▶ [TASK OBJECTIVE]
For the material below, return exactly the lines starting at the one holding "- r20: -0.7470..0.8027" and ending at the one holding "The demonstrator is", counting both as part of the range.

▶ [RECORDED INFORMATION]
□ □ □ □

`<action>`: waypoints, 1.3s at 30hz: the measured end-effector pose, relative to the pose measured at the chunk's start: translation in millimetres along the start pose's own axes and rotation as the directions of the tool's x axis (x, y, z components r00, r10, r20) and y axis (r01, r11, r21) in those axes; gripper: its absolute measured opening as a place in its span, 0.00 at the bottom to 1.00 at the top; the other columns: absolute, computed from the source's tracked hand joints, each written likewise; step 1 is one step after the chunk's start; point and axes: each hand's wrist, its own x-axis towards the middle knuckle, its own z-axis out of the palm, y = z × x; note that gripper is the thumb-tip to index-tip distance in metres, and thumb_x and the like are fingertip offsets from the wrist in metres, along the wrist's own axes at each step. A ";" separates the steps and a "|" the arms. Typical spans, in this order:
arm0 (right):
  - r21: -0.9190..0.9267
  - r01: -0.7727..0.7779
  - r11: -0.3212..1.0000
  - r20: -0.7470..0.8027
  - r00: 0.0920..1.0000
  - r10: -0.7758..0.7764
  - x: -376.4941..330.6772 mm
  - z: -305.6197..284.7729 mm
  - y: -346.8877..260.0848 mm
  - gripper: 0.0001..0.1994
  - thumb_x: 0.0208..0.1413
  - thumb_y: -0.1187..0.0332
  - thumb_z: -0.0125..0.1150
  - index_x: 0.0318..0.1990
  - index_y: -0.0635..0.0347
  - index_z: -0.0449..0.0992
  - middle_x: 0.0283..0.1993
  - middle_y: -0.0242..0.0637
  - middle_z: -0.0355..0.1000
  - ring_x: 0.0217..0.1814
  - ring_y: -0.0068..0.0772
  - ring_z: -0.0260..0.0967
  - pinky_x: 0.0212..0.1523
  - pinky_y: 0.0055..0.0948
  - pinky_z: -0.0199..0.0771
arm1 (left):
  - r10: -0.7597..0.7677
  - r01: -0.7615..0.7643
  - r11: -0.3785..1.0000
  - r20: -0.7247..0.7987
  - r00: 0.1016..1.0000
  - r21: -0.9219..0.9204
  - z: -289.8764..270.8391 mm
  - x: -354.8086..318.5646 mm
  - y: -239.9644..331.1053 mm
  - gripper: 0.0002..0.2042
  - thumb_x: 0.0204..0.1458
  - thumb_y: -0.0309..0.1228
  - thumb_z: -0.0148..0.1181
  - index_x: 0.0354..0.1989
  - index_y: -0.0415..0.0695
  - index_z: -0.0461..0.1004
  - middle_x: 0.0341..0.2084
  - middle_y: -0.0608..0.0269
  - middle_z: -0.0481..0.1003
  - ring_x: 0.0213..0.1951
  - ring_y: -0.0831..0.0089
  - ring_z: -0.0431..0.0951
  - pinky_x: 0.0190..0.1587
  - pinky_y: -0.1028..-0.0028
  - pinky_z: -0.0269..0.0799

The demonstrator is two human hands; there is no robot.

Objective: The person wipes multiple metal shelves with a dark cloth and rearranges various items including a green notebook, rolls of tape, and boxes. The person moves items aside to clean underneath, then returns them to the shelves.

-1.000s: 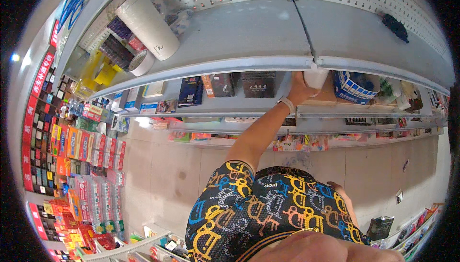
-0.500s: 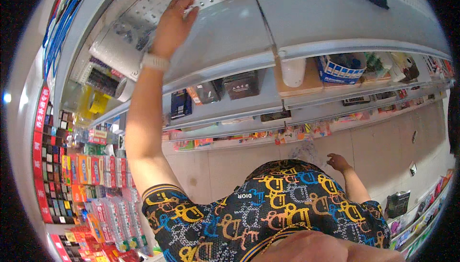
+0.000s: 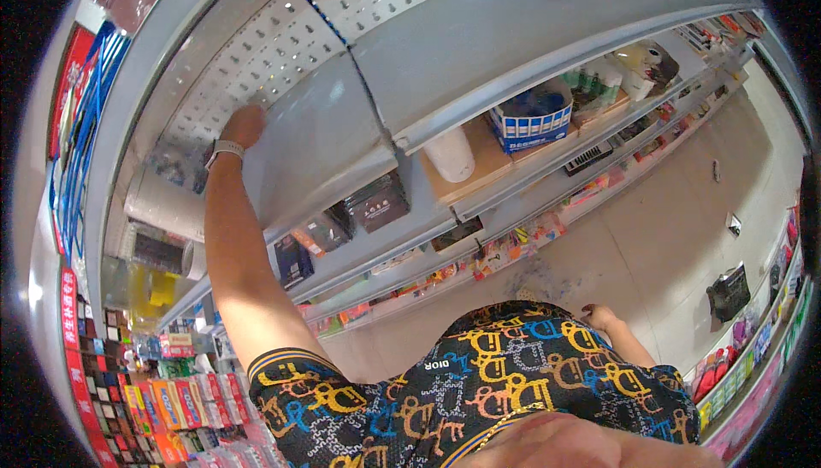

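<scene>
Reaching up, my left hand [image 3: 244, 124] lies on the bare grey metal top shelf [image 3: 316, 147] near the perforated back panel [image 3: 256, 57]; whether its fingers grip anything I cannot tell. Beyond it the shelf runs open to the front edge. My right hand [image 3: 599, 316] hangs loosely open, empty, low beside my patterned shirt [image 3: 462, 399].

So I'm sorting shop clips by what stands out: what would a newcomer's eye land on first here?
Probably the left hand, raised high against the bare grey top shelf by its pegboard back. Next, the white roll and blue-and-white box on the shelf below. The right hand hangs low beside the patterned shirt.
</scene>
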 end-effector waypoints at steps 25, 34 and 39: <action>0.764 0.062 0.643 0.020 0.993 -0.120 27.1 -110.0 -123.6 0.09 0.58 0.67 0.60 0.44 0.60 0.75 0.38 0.32 0.72 0.37 0.24 0.70 0.39 0.23 0.74 | -0.087 -0.080 0.898 -0.352 0.932 -0.433 -85.9 -194.9 329.1 0.21 0.50 0.34 0.60 0.53 0.47 0.67 0.50 0.57 0.70 0.50 0.56 0.72 0.51 0.59 0.69; 0.743 -0.200 0.639 0.103 0.977 0.186 75.3 -44.0 56.7 0.10 0.56 0.68 0.58 0.46 0.56 0.74 0.39 0.35 0.73 0.32 0.31 0.71 0.31 0.30 0.74 | -0.719 -0.050 0.627 -0.602 0.347 -0.778 -103.4 -208.9 31.0 0.48 0.36 0.29 0.76 0.64 0.36 0.47 0.56 0.45 0.63 0.54 0.59 0.68 0.54 0.61 0.68; 0.798 -0.183 0.574 0.114 0.981 0.154 75.4 -19.8 64.9 0.10 0.58 0.66 0.55 0.46 0.54 0.74 0.39 0.34 0.72 0.31 0.32 0.70 0.30 0.31 0.73 | -0.791 0.248 0.594 -0.502 0.349 -0.765 -81.6 -182.2 27.0 0.44 0.33 0.33 0.77 0.58 0.36 0.55 0.48 0.45 0.71 0.48 0.55 0.73 0.52 0.63 0.69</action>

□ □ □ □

▶ [EXPECTED ANSWER]
  - r20: -0.7470..0.8027
  - r00: 0.0920..1.0000
  - r10: -0.7758..0.7764
  - x: -376.4941..330.6772 mm
  - z: -305.6197..284.7729 mm
  - y: -346.8877..260.0848 mm
  - gripper: 0.0001..0.1994
  - thumb_x: 0.0208..0.1413
  - thumb_y: -0.1187..0.0332
  - thumb_z: -0.0125..0.1150
  - index_x: 0.0318..0.1990
  - index_y: -0.0635..0.0347
  - index_z: -0.0449..0.0992
  - middle_x: 0.0283..0.1993
  - middle_y: -0.0242..0.0637
  - middle_z: -0.0355..0.1000
  - ring_x: 0.0217..0.1814
  - ring_y: -0.0068..0.0772
  - ring_z: -0.0260..0.0967
  - pinky_x: 0.0212..0.1523
  - pinky_y: 0.0055..0.0948
  - pinky_z: -0.0199..0.0771
arm1 (left):
  - r10: -0.7597..0.7677
  - r01: -0.7615..0.7643
  - r11: -0.3785..1.0000
  - r20: -0.7247..0.7987
  - r00: 0.1016..1.0000
  - r21: -0.9219..0.9204
  - z: -289.8764..270.8391 mm
  - x: -354.8086..318.5646 mm
  - y: -239.9644..331.1053 mm
  - gripper: 0.0002..0.2042
  - thumb_x: 0.0204..0.1458
  - thumb_y: -0.0309..0.1228
  - thumb_z: -0.0148..0.1181
  - index_x: 0.0354..0.1989
  - index_y: -0.0415..0.0695
  - index_z: -0.0461..0.1004
  - middle_x: 0.0341..0.2084
  - middle_y: -0.0608..0.0269
  - middle_z: -0.0481..0.1003
  - ring_x: 0.0213..0.1951
  - ring_y: -0.0831..0.0089
  - ring_z: -0.0431..0.0951
  - pinky_x: 0.0190..0.1587
  - pinky_y: -0.1028..-0.0028
  - pinky_z: -0.0269..0.0799

The demonstrator is two human hands; there is no robot.

This exercise is now finished, and nothing remains to add.